▶ _TASK PROMPT_: From the entries below, gather every line containing the string "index".

━━━━━ DATASET RECORDS ━━━━━

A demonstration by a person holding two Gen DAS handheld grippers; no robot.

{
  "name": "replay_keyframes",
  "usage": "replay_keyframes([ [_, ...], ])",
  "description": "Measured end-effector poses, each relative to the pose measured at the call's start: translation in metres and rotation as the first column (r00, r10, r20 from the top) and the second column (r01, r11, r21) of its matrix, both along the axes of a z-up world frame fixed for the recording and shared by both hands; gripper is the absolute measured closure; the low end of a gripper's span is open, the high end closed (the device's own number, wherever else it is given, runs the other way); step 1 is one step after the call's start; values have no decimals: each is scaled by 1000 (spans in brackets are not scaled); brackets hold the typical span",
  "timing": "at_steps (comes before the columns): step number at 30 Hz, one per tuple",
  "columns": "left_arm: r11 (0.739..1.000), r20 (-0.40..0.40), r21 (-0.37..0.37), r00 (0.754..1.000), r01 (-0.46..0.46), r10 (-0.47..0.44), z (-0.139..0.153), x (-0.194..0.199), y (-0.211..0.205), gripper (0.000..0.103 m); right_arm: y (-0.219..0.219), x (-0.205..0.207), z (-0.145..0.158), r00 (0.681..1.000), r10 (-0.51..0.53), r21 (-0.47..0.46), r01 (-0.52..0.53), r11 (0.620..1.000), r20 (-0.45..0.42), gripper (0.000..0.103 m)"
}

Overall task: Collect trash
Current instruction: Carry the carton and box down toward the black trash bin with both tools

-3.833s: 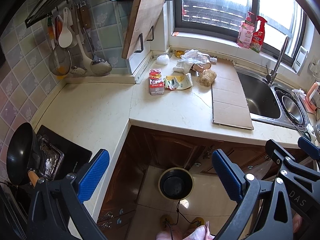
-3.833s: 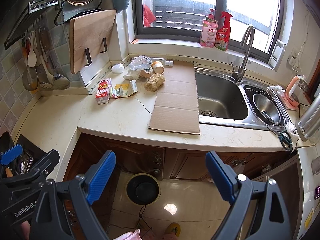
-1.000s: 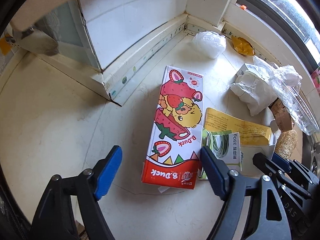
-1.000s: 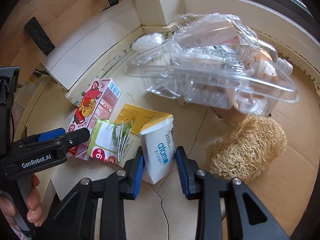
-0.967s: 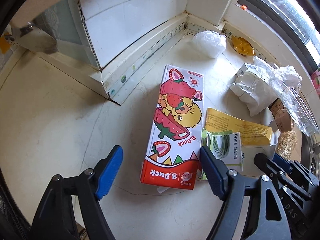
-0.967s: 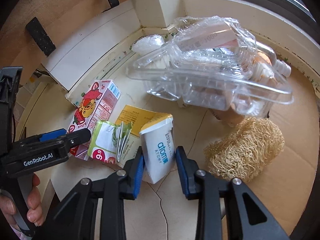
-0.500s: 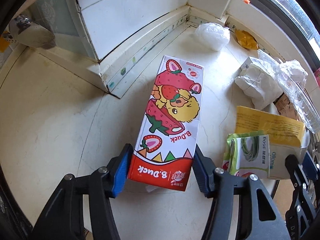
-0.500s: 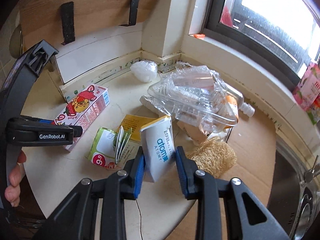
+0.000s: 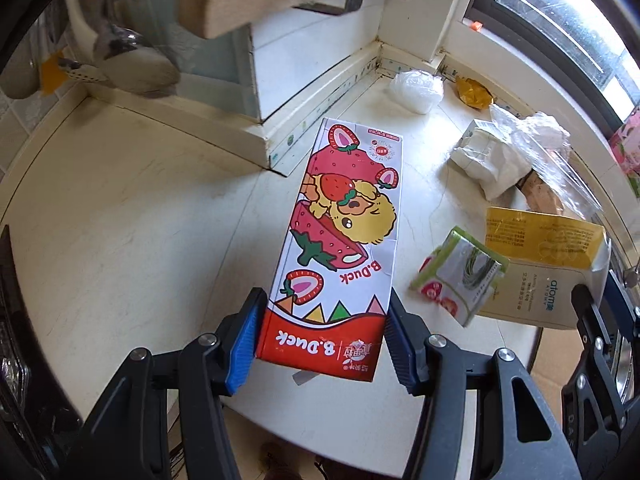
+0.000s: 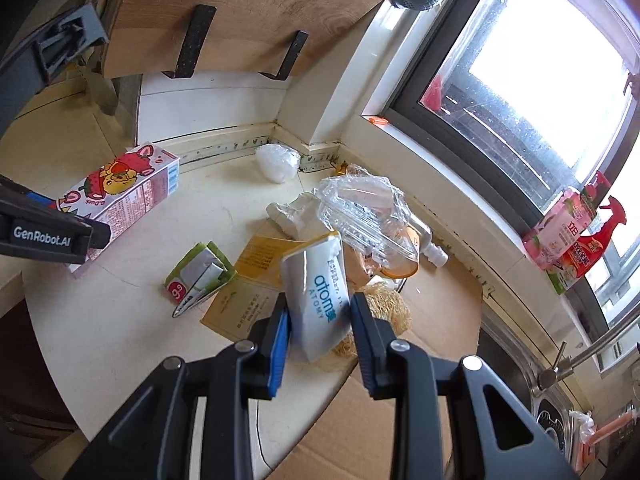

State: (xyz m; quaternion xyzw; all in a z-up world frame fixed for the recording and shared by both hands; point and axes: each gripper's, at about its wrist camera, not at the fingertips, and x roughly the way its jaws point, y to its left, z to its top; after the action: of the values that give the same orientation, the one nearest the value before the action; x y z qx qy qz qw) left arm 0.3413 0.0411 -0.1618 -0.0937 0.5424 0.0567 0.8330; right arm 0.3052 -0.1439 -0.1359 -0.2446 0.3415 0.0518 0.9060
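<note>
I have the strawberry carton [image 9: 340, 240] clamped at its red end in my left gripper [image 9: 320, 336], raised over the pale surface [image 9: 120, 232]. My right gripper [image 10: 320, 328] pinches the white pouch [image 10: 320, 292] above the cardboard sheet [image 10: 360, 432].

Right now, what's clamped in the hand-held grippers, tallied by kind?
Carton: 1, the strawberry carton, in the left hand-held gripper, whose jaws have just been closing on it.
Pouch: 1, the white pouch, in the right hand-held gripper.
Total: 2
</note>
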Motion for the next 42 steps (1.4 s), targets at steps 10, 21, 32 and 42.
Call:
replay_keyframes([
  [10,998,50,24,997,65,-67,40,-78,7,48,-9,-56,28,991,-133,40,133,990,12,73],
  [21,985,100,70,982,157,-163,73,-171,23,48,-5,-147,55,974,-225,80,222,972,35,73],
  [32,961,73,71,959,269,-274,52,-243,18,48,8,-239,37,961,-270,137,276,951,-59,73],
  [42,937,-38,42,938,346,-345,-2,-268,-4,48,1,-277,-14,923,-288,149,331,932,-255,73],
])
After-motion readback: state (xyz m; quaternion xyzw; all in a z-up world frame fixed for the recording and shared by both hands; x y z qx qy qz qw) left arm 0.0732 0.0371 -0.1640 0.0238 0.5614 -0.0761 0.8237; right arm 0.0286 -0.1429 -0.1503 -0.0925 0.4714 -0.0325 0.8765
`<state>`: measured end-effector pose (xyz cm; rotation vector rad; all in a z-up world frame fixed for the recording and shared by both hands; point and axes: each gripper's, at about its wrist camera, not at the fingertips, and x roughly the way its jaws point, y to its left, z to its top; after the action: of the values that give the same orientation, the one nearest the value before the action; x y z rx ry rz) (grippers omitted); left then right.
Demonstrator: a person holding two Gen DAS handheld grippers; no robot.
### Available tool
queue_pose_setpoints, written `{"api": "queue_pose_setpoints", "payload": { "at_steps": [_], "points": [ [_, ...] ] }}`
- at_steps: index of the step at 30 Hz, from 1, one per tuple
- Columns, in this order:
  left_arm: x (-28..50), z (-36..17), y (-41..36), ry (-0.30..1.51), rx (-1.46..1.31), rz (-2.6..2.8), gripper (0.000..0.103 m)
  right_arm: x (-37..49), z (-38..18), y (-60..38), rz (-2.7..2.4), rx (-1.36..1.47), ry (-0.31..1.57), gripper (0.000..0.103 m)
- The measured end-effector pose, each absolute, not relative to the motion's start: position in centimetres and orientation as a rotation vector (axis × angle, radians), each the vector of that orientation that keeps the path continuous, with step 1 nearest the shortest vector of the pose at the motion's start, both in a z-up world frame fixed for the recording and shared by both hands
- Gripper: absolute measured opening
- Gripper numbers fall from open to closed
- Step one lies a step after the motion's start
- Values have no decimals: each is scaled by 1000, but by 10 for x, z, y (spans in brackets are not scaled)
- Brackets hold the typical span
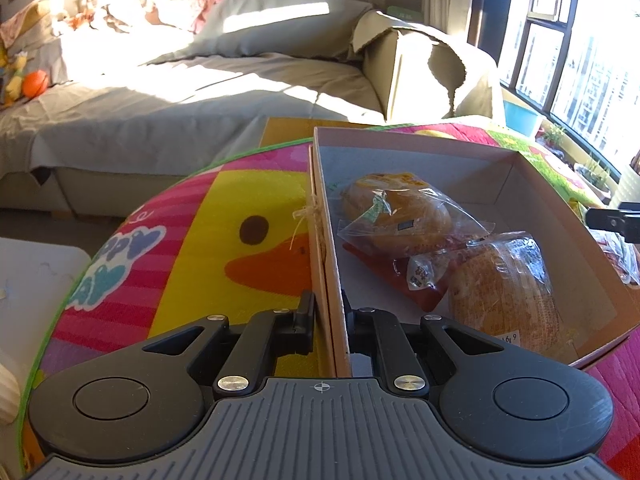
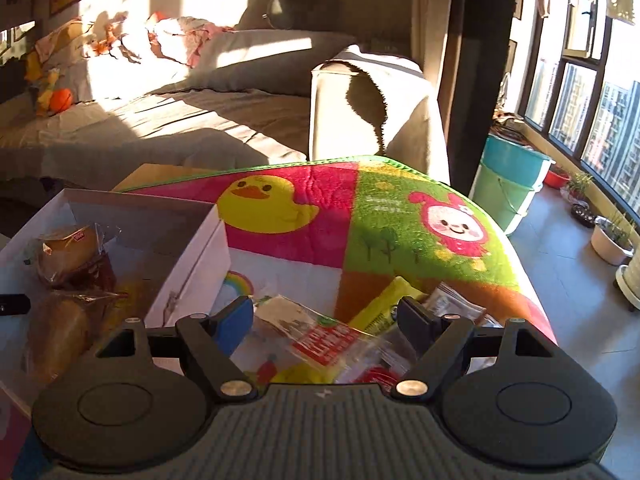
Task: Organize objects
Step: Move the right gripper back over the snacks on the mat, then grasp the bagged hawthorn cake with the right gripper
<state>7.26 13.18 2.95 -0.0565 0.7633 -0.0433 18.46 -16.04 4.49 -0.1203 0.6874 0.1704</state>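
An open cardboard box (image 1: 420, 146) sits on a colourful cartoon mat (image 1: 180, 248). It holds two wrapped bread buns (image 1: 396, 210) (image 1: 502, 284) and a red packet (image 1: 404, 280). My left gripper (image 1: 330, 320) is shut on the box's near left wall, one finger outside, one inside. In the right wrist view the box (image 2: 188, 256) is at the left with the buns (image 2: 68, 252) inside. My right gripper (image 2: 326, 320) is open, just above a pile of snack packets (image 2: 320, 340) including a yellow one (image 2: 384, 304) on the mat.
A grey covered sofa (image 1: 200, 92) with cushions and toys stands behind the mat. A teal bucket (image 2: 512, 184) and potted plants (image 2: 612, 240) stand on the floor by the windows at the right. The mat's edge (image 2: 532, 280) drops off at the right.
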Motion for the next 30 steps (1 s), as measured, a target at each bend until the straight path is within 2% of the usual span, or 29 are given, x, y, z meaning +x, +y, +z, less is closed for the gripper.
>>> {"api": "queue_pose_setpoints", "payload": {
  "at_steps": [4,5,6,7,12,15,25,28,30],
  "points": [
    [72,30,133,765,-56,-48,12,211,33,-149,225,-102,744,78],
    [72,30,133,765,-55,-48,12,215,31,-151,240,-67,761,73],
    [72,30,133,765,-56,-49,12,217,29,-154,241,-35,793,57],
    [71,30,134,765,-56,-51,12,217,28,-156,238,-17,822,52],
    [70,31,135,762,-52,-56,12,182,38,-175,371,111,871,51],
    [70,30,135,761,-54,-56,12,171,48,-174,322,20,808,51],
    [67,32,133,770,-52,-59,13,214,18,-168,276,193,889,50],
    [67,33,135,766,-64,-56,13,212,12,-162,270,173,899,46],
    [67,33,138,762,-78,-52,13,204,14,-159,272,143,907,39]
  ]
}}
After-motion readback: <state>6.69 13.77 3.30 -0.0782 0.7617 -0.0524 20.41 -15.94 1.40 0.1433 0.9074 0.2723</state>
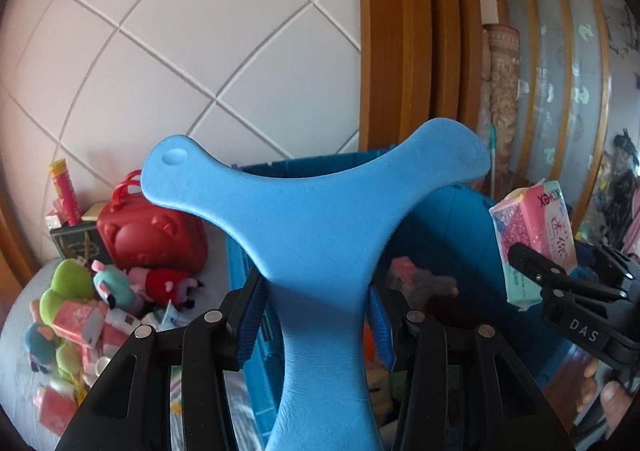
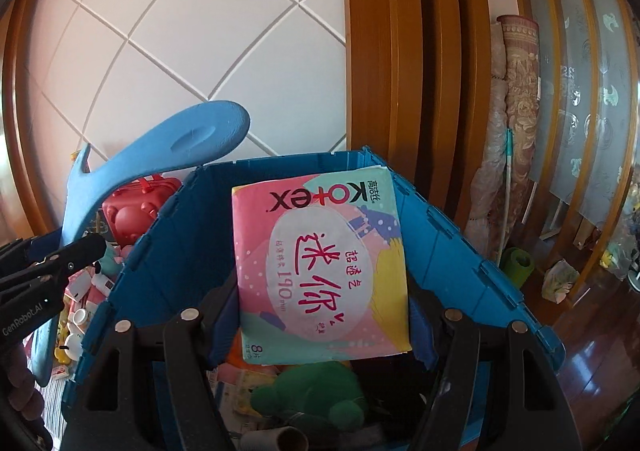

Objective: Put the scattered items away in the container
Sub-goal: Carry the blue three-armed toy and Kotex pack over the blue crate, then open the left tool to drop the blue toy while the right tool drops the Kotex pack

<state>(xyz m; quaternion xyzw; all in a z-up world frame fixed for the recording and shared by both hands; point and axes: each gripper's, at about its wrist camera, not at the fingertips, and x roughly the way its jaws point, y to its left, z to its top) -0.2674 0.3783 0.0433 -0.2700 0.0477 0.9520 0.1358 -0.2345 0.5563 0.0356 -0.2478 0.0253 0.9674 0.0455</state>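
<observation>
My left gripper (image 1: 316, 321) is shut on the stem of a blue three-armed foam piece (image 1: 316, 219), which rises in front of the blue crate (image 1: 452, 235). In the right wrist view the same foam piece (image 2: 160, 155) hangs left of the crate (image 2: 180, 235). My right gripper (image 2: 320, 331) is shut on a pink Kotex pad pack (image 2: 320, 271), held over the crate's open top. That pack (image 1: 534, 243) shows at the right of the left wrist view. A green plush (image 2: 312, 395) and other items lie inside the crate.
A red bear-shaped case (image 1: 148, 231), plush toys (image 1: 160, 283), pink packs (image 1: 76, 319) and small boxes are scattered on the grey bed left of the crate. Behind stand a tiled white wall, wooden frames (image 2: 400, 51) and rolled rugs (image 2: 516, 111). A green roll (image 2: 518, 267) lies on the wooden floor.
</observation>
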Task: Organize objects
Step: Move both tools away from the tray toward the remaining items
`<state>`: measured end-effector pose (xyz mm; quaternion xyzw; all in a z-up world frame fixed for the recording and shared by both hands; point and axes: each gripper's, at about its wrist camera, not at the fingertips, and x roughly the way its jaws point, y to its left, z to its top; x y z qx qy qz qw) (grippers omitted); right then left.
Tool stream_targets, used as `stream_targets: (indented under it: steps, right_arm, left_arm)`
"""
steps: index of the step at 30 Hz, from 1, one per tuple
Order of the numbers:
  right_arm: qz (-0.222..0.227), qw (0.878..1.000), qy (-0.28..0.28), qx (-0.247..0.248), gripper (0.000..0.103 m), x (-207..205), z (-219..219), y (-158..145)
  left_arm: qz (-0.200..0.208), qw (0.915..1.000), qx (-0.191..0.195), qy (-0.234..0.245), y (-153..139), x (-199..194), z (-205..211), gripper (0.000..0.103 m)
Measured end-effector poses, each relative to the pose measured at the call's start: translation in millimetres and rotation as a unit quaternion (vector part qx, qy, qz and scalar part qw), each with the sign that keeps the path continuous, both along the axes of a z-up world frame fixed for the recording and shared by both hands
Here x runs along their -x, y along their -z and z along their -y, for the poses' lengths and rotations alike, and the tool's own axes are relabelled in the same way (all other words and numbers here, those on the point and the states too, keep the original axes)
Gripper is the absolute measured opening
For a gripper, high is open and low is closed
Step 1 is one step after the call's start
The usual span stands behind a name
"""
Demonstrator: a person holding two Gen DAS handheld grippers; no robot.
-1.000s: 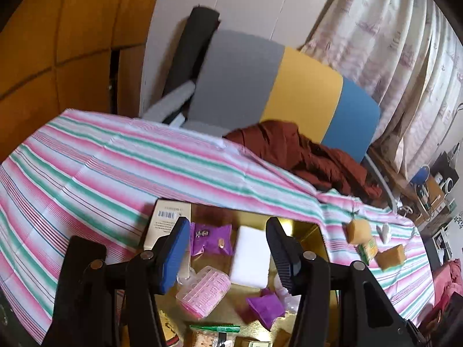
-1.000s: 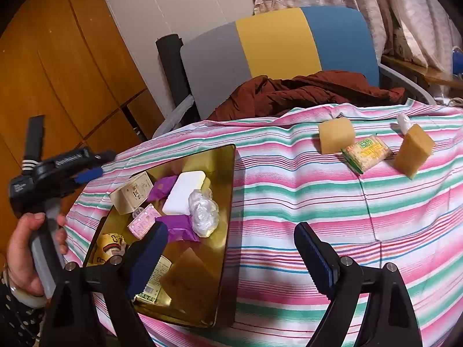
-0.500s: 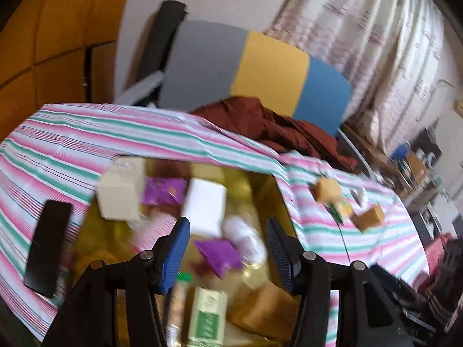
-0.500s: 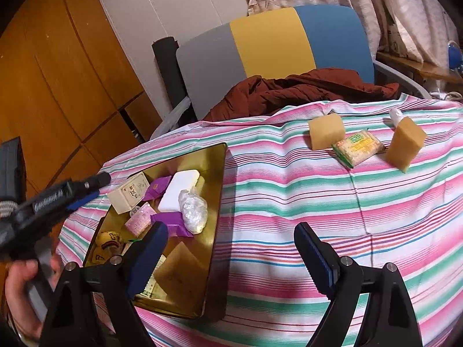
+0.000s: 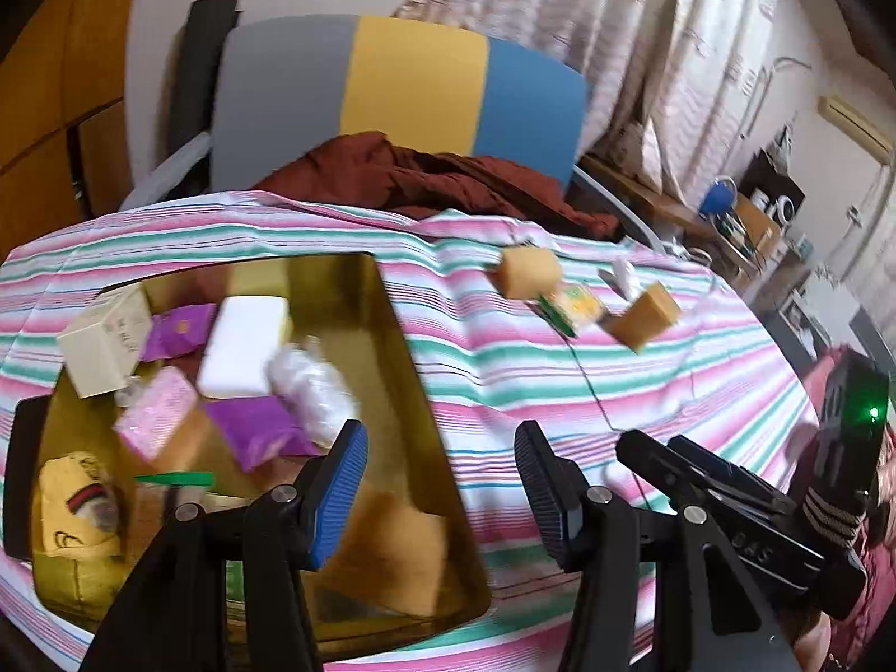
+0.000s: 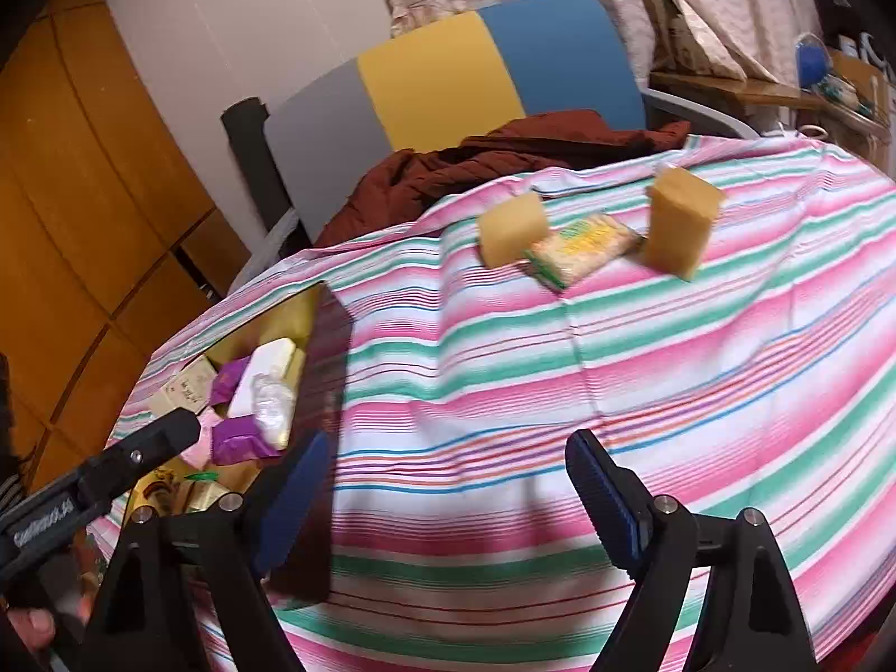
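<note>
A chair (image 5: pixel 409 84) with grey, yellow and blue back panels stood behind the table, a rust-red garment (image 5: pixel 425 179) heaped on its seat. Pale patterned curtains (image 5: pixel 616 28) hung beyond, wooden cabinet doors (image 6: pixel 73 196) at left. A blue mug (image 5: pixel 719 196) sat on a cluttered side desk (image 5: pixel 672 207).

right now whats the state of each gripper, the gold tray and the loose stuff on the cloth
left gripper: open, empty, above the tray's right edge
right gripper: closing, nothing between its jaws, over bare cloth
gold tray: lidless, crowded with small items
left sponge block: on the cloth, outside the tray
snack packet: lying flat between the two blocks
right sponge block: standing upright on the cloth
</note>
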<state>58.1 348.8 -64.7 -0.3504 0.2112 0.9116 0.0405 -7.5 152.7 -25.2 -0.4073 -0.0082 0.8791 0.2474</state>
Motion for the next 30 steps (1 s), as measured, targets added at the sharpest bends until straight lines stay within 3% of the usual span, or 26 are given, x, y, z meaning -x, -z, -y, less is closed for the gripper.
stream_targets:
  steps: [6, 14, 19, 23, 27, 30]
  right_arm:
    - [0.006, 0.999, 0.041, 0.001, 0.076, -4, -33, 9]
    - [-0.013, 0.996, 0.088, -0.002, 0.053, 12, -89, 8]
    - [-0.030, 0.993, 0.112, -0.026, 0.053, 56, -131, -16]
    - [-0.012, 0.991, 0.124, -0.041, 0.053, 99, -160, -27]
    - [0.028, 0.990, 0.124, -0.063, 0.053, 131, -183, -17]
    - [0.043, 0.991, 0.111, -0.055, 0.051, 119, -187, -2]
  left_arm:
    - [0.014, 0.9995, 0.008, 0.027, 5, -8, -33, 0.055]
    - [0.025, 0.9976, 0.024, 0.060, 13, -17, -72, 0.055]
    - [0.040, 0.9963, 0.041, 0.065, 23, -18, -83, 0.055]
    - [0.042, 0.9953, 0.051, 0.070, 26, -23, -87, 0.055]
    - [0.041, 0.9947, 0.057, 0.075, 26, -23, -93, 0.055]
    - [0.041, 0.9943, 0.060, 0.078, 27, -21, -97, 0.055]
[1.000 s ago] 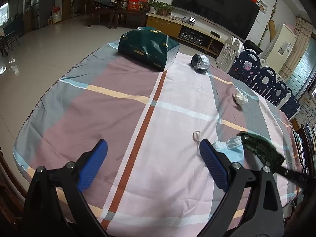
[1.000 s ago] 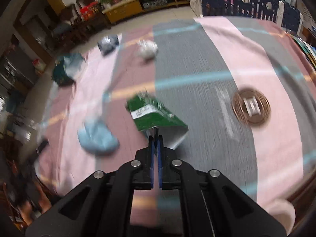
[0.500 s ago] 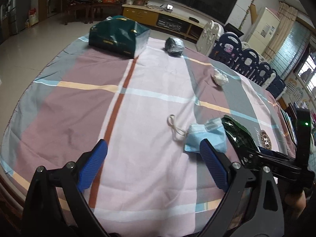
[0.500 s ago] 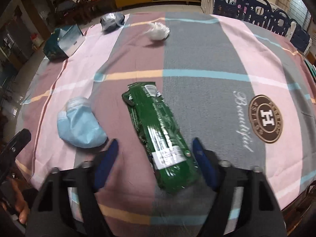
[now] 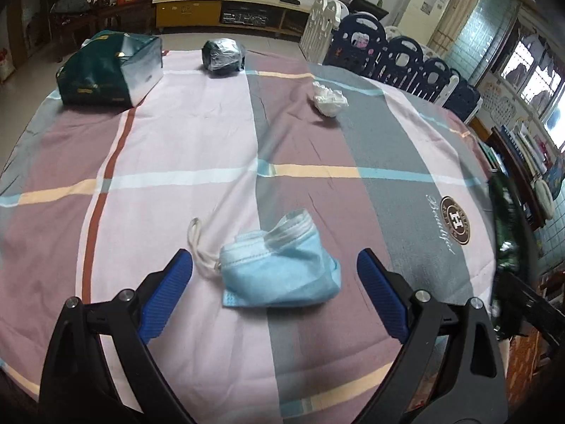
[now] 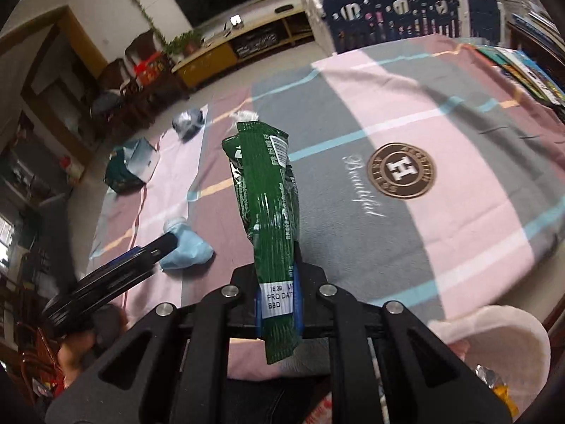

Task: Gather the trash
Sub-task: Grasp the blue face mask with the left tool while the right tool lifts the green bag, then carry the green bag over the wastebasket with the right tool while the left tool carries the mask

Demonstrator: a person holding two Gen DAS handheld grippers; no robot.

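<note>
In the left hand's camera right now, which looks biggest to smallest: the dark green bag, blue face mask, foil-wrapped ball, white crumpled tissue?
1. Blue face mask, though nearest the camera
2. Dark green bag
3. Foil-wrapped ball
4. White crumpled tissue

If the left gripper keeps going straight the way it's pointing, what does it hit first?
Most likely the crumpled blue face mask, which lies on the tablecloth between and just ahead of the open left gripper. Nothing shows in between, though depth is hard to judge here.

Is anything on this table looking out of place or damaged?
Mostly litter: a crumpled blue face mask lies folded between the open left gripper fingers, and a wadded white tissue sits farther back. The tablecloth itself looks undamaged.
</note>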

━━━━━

▶ _SOLVED EXERCISE_:
- at_steps: index of the step at 30 Hz, from 1, one per tuple
steps: index of the step at 30 Hz, from 1, one per tuple

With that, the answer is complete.